▸ EXERCISE OBJECTIVE:
Gather up every line from the entries below that uses the word "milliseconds".

▸ PROVIDED DATA:
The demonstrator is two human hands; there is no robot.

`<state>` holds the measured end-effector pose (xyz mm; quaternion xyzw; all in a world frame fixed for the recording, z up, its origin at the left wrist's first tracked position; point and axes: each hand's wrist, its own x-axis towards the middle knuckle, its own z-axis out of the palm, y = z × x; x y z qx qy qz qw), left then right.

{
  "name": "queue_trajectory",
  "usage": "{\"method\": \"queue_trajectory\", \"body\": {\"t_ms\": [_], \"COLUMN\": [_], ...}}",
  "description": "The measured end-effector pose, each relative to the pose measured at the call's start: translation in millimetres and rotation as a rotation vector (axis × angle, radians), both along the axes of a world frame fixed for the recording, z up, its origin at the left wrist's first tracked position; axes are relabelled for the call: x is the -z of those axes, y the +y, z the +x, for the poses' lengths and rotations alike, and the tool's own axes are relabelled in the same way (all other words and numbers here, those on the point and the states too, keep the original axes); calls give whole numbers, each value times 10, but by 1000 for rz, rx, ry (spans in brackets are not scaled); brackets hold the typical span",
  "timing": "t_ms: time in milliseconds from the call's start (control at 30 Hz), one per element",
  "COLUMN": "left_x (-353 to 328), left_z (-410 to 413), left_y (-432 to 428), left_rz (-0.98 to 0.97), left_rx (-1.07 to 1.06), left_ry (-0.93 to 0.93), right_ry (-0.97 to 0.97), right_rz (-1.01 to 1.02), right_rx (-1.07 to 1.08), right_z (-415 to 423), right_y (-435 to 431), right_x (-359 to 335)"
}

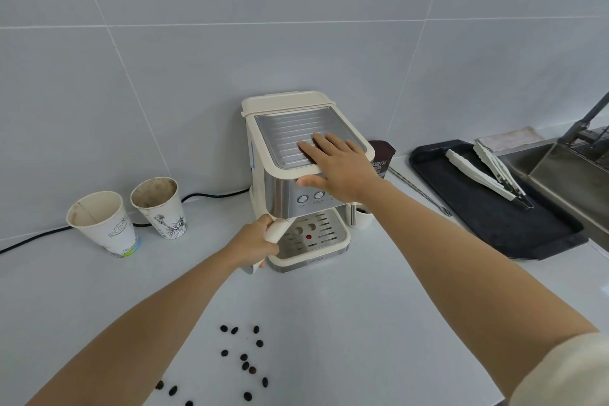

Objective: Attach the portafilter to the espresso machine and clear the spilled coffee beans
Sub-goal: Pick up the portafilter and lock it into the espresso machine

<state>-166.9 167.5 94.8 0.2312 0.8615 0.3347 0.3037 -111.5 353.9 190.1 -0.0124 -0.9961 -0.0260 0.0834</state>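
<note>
the left hand [255,245] is wrapped tight around the cream handle of the portafilter [276,231], which runs up and right under the front of the espresso machine [283,188]; the basket end is hidden beneath the machine's steel face, so i cannot tell whether it is seated. the right hand [336,168] lies flat on the machine's ribbed top, fingers spread and holding nothing, thumb hooked over the front edge just above the round buttons. the drip tray [316,237] sits bare below the group. the coffee beans [245,361] lie scattered on the white counter [346,323] nearer the camera, between the 2 forearms, well apart from the machine. 2 used paper cups [131,214] stand to the left near the wall. a black tray [494,211] with white tongs [487,175] lies to the right, beside the sink [566,168].
</note>
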Motion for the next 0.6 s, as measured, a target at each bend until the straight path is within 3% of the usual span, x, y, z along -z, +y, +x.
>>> {"method": "queue_trajectory", "body": {"t_ms": [200,433,600], "left_x": [47,155,128], "left_z": [165,646,618], "left_y": [105,496,538], "left_rz": [16,120,158], "left_rx": [-63,-290,-303], "left_ry": [-23,-9,-122], "right_ry": [-17,-35,-28], "right_rz": [-3,-3,7], "right_rx": [2,3,-2], "right_z": [0,2,-10], "right_y": [-9,-11,-12], "right_x": [-12,-16,-2]}}
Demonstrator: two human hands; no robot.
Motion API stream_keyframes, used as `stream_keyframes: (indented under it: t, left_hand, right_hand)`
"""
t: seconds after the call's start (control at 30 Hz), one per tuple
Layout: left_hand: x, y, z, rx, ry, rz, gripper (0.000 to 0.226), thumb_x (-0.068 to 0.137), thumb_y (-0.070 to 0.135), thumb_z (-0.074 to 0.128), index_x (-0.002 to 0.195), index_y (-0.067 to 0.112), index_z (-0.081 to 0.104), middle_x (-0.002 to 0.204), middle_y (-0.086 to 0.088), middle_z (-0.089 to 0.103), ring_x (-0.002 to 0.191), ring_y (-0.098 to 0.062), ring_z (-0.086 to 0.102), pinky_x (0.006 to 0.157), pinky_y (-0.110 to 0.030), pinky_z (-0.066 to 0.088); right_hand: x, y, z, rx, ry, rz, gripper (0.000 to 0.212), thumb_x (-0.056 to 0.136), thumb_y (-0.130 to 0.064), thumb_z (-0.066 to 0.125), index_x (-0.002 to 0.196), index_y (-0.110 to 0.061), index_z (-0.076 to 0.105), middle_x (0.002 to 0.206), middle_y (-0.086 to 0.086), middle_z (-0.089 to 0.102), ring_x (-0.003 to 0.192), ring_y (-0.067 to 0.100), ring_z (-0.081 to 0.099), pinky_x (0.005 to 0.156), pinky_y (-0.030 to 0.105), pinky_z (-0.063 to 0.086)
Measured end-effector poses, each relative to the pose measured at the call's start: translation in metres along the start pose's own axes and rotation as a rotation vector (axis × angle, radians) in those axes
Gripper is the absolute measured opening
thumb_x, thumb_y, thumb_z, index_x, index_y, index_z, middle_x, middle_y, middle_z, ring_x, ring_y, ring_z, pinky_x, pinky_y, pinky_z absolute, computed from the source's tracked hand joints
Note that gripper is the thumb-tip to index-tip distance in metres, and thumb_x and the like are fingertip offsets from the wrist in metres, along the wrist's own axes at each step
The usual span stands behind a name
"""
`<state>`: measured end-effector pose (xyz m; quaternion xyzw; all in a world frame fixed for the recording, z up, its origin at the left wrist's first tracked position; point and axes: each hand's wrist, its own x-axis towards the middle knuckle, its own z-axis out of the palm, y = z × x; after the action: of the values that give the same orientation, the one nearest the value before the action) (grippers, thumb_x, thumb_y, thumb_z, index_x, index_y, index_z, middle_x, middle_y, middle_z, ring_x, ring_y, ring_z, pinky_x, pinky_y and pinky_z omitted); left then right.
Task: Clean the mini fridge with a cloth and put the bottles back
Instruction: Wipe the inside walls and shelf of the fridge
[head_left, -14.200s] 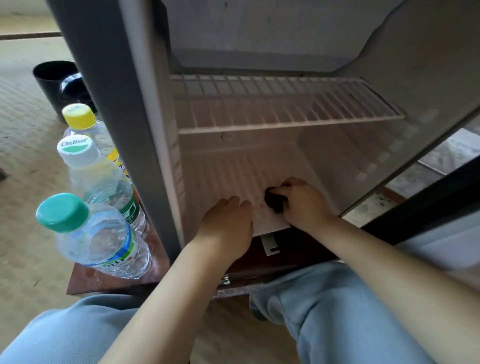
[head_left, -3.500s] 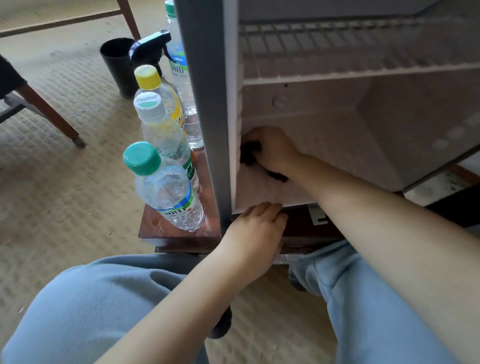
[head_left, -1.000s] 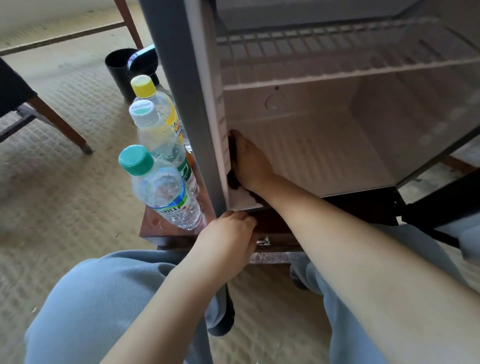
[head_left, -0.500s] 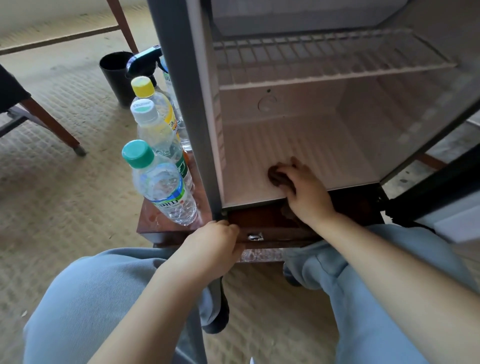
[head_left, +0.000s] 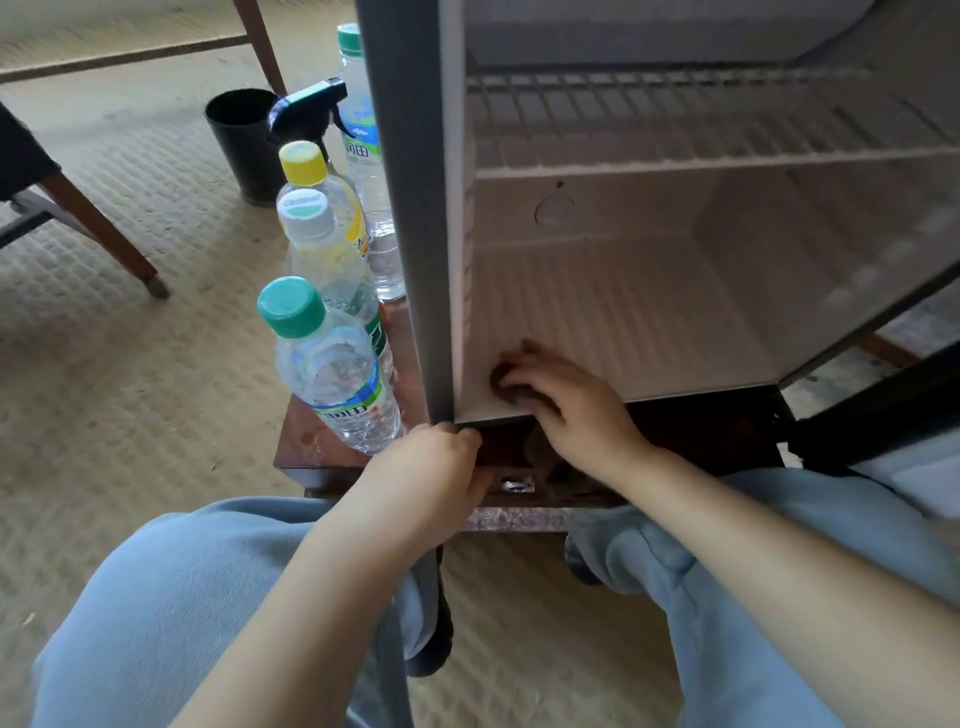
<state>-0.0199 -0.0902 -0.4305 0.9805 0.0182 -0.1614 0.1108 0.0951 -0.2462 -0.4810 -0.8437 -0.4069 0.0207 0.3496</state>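
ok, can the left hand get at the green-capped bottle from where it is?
Probably yes. The left hand rests on the wooden stand's front edge, and the green-capped bottle stands just beyond it, nearest in the row, with nothing between them.

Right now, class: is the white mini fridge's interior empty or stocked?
Empty: the white mini fridge has a bare wire shelf and floor; the plastic bottles stand outside.

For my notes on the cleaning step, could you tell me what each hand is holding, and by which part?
The right hand has a dark cloth bunched under its fingers on the fridge floor. The left hand holds nothing.
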Motion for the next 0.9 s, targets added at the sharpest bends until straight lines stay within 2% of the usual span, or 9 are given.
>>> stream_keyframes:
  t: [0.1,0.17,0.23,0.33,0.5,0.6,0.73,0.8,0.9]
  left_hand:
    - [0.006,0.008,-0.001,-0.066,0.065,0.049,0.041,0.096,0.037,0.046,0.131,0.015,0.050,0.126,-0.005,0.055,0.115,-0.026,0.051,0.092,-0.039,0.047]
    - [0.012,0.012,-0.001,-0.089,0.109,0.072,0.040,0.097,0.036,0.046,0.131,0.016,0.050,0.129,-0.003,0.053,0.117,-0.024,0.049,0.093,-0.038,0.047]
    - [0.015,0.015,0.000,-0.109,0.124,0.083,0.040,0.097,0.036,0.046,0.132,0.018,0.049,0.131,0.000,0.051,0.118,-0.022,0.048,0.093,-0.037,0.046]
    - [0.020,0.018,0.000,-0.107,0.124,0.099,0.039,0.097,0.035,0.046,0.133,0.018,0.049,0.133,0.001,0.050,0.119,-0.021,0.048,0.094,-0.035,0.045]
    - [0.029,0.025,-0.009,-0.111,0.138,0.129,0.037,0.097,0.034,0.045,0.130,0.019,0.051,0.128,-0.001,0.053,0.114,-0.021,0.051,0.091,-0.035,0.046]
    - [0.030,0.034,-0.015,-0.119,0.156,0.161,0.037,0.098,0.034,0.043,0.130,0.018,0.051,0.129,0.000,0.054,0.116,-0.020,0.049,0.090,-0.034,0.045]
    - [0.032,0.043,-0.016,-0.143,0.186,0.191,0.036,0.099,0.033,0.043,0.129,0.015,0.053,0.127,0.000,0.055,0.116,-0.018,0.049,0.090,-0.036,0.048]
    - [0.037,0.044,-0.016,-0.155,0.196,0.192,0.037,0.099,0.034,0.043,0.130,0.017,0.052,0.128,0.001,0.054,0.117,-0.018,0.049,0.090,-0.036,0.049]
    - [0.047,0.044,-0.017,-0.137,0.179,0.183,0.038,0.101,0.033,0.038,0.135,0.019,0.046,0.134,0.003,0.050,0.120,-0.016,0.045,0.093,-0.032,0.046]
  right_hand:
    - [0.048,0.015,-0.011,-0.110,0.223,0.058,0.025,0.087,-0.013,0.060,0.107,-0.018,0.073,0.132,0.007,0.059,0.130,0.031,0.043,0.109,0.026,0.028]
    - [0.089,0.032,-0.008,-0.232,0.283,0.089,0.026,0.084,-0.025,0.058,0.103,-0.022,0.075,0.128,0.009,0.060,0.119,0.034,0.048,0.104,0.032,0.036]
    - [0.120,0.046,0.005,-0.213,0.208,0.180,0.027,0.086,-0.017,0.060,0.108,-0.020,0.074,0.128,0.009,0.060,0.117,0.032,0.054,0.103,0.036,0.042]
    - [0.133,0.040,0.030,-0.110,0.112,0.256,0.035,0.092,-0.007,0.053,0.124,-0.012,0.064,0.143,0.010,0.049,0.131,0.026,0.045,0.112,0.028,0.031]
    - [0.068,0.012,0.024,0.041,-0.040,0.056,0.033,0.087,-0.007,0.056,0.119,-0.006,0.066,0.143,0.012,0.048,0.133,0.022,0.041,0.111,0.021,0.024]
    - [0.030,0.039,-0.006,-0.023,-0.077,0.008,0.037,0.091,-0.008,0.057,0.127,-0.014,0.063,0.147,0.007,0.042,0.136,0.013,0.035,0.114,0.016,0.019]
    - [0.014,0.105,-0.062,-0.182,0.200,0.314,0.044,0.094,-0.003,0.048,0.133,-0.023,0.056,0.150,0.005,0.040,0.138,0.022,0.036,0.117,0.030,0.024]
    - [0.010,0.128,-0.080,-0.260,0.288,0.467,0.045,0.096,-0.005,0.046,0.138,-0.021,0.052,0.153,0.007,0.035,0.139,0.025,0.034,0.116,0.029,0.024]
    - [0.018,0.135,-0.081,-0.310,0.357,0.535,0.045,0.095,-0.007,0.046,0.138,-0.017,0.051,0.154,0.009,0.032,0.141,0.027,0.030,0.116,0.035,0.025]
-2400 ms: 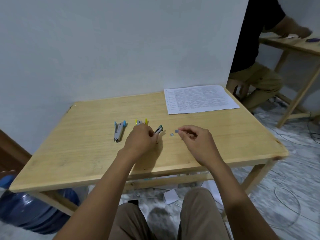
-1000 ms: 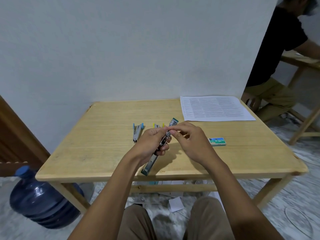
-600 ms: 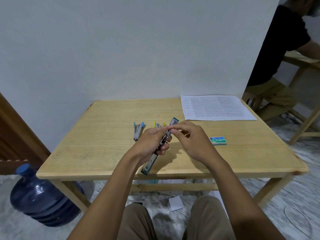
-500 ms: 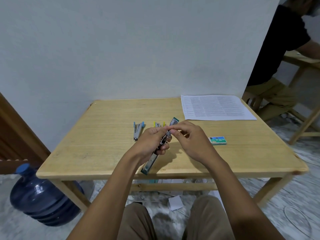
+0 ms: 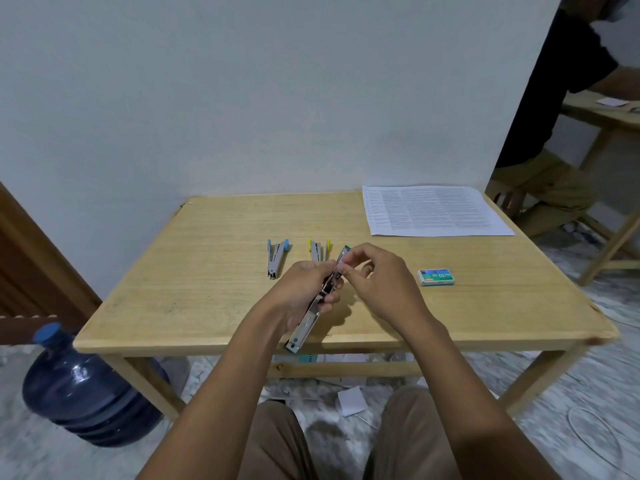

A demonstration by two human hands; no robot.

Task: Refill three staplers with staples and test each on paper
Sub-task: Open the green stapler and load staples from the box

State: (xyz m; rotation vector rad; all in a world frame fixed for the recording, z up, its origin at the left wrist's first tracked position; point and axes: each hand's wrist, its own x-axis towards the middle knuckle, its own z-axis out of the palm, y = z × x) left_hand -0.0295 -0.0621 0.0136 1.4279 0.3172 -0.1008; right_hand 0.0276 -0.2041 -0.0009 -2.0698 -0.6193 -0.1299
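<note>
Pale wooden table (image 5: 207, 306) against a bare wall carries the work. Above its near edge the left hand (image 5: 304, 289) has its fingers curled round the middle of the green stapler (image 5: 306, 327), which is swung open into one long strip. Its long axis runs from the near left, where the lower end hangs just past the table's near edge, up and away to the far right, where the green tip shows above the knuckles. The right hand (image 5: 377, 282) meets it from the right, thumb and forefinger pinched on the upper stretch; whether staples sit between them is too small to tell. This looks like the loading step, and the coming move likely runs along that axis, so the right hand, nearer the open rail, would feed while the left steadies. Just right of that hand the staple box (image 5: 436, 277) lies flat, with nothing between. Beyond the left knuckles lie the yellow stapler (image 5: 317, 249) and, further left, the blue stapler (image 5: 275, 256), both apart from the hands. The paper (image 5: 436, 211) lies at the far right corner, well apart, the way to it open. A water bottle (image 5: 79, 393) stands on the floor at the left
</note>
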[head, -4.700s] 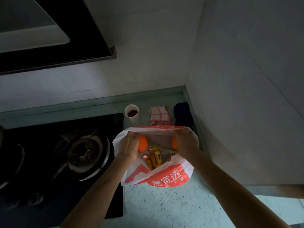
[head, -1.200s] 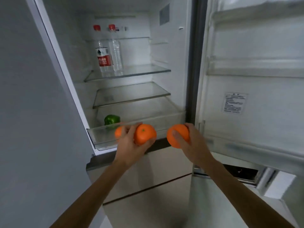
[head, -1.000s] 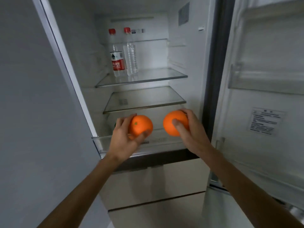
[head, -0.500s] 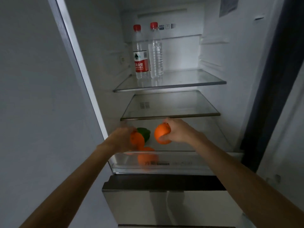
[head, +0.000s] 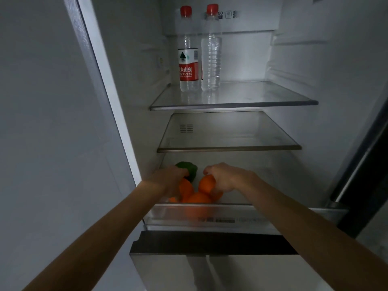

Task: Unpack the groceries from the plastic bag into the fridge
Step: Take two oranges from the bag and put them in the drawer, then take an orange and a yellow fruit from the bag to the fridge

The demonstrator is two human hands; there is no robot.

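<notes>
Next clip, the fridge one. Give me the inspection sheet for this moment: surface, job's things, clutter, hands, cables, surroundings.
Surface: bottom compartment of the open fridge, behind a clear front lip.
Job's things: left orange and right orange low in the compartment; third orange lies in front between them; plastic bag not in view.
Clutter: green pepper behind the oranges; labelled bottle and clear bottle upright, side by side on the top shelf.
Hands: left hand grips the left orange; right hand grips the right orange.
Cables: nothing seen.
Surroundings: dim light; closed lower door beneath.
</notes>
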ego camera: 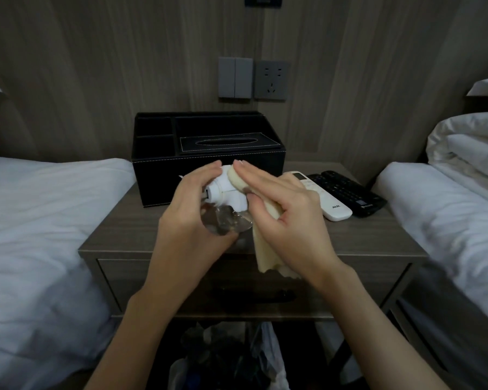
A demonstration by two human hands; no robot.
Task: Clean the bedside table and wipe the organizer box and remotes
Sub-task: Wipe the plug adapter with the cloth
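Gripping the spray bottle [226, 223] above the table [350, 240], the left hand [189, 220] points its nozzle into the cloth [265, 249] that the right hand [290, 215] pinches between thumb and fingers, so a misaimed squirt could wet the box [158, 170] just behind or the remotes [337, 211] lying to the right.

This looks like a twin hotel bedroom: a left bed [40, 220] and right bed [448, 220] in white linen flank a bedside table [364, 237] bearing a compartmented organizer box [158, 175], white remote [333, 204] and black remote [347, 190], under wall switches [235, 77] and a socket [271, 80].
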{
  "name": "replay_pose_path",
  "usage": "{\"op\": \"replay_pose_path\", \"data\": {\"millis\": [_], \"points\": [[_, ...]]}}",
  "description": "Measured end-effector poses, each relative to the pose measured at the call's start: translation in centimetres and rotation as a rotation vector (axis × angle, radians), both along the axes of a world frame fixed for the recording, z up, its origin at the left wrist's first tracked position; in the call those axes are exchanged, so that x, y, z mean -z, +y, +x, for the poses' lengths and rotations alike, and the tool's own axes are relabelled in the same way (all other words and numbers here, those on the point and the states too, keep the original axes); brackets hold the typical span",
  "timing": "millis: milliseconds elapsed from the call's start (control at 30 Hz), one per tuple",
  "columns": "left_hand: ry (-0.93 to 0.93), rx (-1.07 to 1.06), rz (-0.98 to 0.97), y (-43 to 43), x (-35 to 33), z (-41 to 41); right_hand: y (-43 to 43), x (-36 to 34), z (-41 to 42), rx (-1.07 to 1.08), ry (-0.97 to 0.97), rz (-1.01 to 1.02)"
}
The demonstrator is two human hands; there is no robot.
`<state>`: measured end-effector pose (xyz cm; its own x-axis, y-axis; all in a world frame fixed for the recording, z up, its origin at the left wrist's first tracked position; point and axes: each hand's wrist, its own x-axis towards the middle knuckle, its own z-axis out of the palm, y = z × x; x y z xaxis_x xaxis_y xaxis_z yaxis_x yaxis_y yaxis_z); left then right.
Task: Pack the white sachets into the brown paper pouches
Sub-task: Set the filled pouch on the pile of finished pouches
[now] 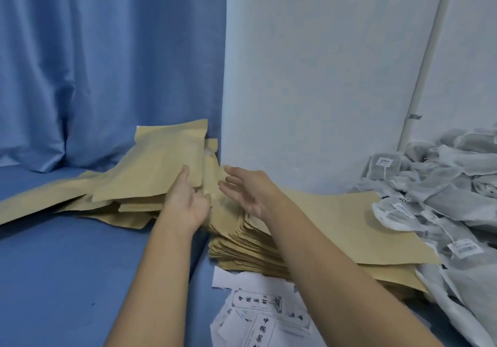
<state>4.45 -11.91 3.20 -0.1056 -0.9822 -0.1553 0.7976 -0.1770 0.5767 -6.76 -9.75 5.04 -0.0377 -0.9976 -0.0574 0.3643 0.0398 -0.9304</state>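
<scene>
Top pouch just beyond left hand, touched by straight thumb, fingers loose. Right hand spread over pouch stack, holding nothing. Sachets farther right.

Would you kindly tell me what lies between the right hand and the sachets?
In the head view, only the stack of brown pouches lies between the right hand and the sachets.

dim, bluish light (soft all over), hazy detail, edges bowed
</scene>
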Motion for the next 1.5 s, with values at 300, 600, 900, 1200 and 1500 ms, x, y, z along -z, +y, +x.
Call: {"op": "replay_pose_path", "data": {"millis": [300, 600, 900, 1200, 1500], "points": [[0.158, -0.124, 0.085, 2.2, 0.5, -2.7, 5.5, 2.4, -6.4, 0.204, 0.423, -0.129], [0.221, -0.398, 0.232, 0.9, 2.6, 1.4, 4.4, 3.2, -2.8, 0.204, 0.543, -0.176], [-0.164, -0.206, 0.095, -1.9, 3.4, 5.5, -2.9, 3.1, 8.3, 0.030, 0.861, -0.186], [-0.387, -0.193, 0.058, -6.3, 2.8, 7.8, -10.2, 2.8, 11.7, 0.164, 0.811, -0.023], [0.014, -0.274, 0.047, -6.8, 2.7, 8.6, -10.2, 4.5, 11.6, 0.578, 0.688, 0.172]]}}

▸ ANSWER BOX:
  "timing": "t_ms: time in milliseconds from the call's start (control at 30 Hz), one per element",
  "timing": "millis: milliseconds elapsed from the call's start (control at 30 Hz), one per tuple",

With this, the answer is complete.